IDville Blog | August 2012

Texas to appeal federal court's voter ID ruling

by Admin 31. August 2012 11:50

 

The State of Texas is challenging a federal court decision against requiring voters in the Lone Star State to display an official photo identification to vote on Election Day in November, according to a published report.

Lawmakers are upset about a U.S. District Court in Washington rejecting the proposed voter ID law mandating the use of an ID issued by the government and, in response, the state is aiming to petition the U.S. Supreme Court, The Daily Texan reports.

The law's supporters say it will help the effort to stave off voter fraud while those opposing the measure and additional voter ID laws maintain they slant against minorities' votes for two reasons. Many minorities are not in possession of a photo ID and they live great distance from an office that distributes the identification cards.

The proposed law augments the responsibilities of students as well, according to director Billy Calve with student government agency Hook the Vote at the University of Texas at Austin. The law would demand information on a civilian driver's license match with a voter registration address.

"If you reside at a West Campus apartment or a dorm on campus, you would have had to make sure your driver's license address matched that," Calve told the news source. "For many students, that is not the case. Students would have had to go out and get their driver’s license changed to match their Austin address."

The case was particularly based on minority rights rather than those of students, according to assistant law professor Joseph Fishkin.

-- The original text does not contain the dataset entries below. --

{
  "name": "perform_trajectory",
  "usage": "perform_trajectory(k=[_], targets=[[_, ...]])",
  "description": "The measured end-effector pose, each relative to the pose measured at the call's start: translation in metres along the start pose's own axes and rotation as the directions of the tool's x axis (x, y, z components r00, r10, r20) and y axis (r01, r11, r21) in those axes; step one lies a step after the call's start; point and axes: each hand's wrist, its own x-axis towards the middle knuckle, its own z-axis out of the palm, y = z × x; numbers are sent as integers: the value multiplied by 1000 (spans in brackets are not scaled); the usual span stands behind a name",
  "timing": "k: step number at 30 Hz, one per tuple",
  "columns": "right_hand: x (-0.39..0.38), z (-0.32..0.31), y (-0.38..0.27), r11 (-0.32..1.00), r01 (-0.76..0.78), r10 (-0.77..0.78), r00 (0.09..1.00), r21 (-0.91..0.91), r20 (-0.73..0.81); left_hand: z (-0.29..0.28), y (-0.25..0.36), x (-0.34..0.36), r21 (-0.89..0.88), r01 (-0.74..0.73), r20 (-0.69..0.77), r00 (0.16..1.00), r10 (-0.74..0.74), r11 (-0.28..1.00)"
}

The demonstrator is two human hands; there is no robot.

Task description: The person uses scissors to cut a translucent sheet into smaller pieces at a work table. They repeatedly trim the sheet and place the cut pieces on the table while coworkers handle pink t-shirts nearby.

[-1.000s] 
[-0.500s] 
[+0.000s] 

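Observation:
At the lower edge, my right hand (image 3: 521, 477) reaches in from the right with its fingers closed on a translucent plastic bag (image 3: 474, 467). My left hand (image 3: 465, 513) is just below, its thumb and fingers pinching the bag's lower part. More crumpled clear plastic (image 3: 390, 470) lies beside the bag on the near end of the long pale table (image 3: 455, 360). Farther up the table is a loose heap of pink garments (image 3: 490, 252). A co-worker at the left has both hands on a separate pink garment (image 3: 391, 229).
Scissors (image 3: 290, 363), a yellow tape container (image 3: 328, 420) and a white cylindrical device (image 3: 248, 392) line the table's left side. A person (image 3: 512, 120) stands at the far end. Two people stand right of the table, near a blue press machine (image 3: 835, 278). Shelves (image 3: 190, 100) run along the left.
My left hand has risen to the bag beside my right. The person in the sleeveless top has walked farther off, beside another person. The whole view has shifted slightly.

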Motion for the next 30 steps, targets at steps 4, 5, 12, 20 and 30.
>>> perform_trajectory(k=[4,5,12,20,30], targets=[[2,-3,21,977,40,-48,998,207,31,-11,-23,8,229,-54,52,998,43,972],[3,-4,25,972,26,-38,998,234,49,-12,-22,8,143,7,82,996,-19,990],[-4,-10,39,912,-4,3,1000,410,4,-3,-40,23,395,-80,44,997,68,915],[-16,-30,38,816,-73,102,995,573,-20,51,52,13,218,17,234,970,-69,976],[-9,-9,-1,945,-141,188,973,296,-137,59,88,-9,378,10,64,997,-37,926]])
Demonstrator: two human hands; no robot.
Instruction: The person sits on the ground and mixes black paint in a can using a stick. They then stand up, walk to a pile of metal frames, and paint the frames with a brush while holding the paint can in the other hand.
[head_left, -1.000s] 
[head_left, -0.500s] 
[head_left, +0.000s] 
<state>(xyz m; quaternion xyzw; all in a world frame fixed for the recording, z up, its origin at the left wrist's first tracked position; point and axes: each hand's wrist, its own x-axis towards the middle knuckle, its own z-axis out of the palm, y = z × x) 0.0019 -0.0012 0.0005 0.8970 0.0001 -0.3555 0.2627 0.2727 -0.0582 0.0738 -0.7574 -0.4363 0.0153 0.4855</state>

But Texas opted against numerous amendments to the voter identification law that would have reduced its strictness and cut down on the chances that it would be rejected, the assistant law professor told the news source. One amendment advocated for student IDs' use as photo IDs when casting ballots.

"I wouldn't make too much of a big deal of this, but the state legislature's decision not to allow student IDs is one of the things that came back to haunt the state," Fishkin told the news source.

The Washington Post reports the three-judge panel described Texas' proposed law as the nation's most strict.

The publication notes this serves as the first instance of a federal bench intervening to block a voter ID law.

The federal court ruled that the state did not demonstrate that the statute would not be harmful to minorities' voting rights.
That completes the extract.